OBJECTIVES: Data scarcity poses significant challenges in rare disease research, particularly in survival analysis. This study leverages established methodologies to estimate individual patient data from published Kaplan-Meier (KM) curves, aiming to enhance survival estimates by pooling data across studies. We propose modifications to a popular method to increase its accuracy, applying these modifications to a case study in spinal muscular atrophy (SMA).

METHODS: A systematic literature review was performed to collect studies featuring KM curves for all subtypes of SMA. We modified the method developed by Guyot et al. to estimate individual patient data (IPD) to estimate censoring rate more accurately. We assumed varying censoring rates (compared to constant rate in Guyot’s method), and we calculated the cumulative number of censored patients (rather than rounding to nearest integer). To validate our method, we used the reverse engineering approach using a publicly available survival dataset. Then, we calculated the squared residual of the censoring rate (the error in estimating the censoring rate, which is the lower, the better) using the modified and original methods. Applying this to SMA, we aggregated the IPD data from the included studies and parametrized the aggregated KM curves.

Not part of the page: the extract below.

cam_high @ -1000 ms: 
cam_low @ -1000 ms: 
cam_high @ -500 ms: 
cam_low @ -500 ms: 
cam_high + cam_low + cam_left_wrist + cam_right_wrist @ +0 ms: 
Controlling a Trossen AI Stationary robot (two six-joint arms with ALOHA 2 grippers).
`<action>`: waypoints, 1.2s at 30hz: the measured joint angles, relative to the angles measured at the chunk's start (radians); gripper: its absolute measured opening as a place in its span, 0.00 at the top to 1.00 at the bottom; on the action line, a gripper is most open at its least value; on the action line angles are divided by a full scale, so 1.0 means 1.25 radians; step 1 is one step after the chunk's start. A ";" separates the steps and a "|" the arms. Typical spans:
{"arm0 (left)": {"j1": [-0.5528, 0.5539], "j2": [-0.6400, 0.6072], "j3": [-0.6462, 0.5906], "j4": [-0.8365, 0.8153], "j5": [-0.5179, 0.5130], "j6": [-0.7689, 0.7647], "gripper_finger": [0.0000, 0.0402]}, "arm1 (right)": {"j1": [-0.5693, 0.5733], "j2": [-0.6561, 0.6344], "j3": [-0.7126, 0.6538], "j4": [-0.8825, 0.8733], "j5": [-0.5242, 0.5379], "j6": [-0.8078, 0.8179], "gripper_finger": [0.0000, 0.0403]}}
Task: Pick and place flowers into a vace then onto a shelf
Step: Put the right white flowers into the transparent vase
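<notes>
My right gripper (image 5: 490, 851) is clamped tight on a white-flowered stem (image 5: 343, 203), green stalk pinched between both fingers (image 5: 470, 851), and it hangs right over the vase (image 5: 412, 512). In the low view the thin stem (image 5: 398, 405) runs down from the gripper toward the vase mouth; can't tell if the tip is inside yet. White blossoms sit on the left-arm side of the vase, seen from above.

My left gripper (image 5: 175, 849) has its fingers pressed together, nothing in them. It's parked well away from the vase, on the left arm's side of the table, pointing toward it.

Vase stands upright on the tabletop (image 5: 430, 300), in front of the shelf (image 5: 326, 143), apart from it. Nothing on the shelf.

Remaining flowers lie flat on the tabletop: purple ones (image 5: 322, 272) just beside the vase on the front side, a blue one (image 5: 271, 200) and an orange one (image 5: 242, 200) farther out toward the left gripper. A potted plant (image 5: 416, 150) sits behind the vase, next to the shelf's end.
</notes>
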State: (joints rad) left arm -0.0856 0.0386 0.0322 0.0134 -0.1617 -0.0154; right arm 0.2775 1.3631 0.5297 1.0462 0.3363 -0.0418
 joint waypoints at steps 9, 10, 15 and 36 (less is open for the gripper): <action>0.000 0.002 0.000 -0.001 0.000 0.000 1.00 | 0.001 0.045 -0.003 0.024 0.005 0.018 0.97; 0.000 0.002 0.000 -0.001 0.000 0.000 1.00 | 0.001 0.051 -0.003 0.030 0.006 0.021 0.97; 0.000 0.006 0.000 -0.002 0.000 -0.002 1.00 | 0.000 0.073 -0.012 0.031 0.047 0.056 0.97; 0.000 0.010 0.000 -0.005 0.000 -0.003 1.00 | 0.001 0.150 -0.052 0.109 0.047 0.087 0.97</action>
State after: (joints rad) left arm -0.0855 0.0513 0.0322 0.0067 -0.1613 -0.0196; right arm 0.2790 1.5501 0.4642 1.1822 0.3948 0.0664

RESULTS: The systematic literature review yielded seven included studies. IPD from these studies was successfully estimated, and survival analysis was performed separately for SMA subtypes. Using the reverse engineering method to compare the modified to the original method, the modified method was proved more accurate in estimating the IPD. The median survival was 40.6 , 568.2 months for type I and II, respectively. For type III, no disease-specific mortality was observed across the studies.

CONCLUSIONS: The study represents an improvement to existing method for estimating IPD from published KM curves. Our results provide the most comprehensive survival data to date for SMA where data about patients’ survival is scarce.